I strongly believe that over time, all information would be modeled with an expiration timestamp. The fact that I use to visit a coffee shop 5 years back is neither useful for me or the advertisers.


Right, but nostalgia is a powerful thing. I'm sure if advertisers knew you watched some movie 20+ years ago they would target you even harder to make you watch the unwarranted reboot/sequel.


That seems like a case of something I would want to be advertised though.


This reminds me of the expiration dates on supermarket salt.

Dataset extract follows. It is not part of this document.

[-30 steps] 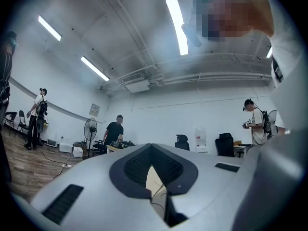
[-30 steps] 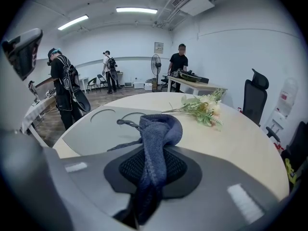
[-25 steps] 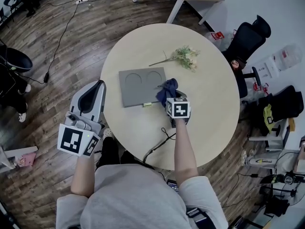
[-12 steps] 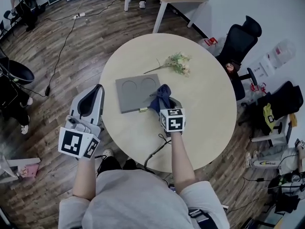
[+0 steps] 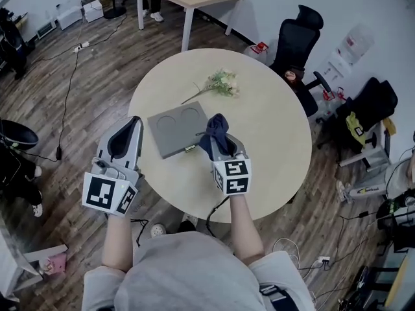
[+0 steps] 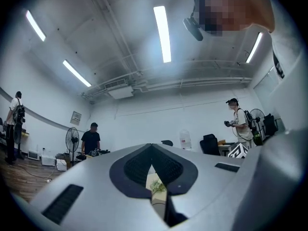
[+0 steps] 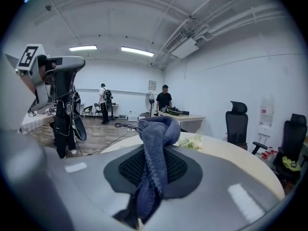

Data which reflects its time of creation is nearly always better than that which does not.

Numbers do not expire.


That’s an interesting meta-idea. Have any more thoughts on its implementation that you’d care to share? I started going off on a mental tangent about how an algorithm would extend a WiFi hotspot’s expiration on your frequency / number of connections to it.


> Have any more thoughts on its implementation that you’d care to share?

In its most rudimentary form think of it as another "last used time" column in the database. A periodic job can delete all entries which are older than a certain last used time.


I’ve written about it before, but AIM until the very end showed my friend who died six years ago as logged in on his dumb phone because his phone never sent an explicit logout signal.

I never had the heart to remove him. The day AIM shutdown was very emotional for me. It felt almost like he died again.


Oh man. I wasn't expecting that thread to make me cry. It's worth reading, but get a Kleenex.


[Disclaimer, drunk and using a small phone]

A few years back one of my old irc buddies reached out to me with a simple 'hey man what's up' on gChat. Because my schedules were all over the place and whatnot I just looked off and left it. Checked on a old podcast I used to listen to (HPR) and the boys had put together a memorial episode after he lost his battle with cancer. Cancer, I didn't even know. For a year he was the one unread chat off in my Gmail inbox (because who the fuck uses gChat?) and I didn't give it a look, or notice the growing away time. You ever try talking to the dead over XMPP and wish there was a time machine setting?

Wherever you're at LordDrachenblut, give em hell, I'm sorry I didn't reach out. I still go over your old episodes and feeds every now and again bud. That's the weird part, the leftover breadcrumbs from life.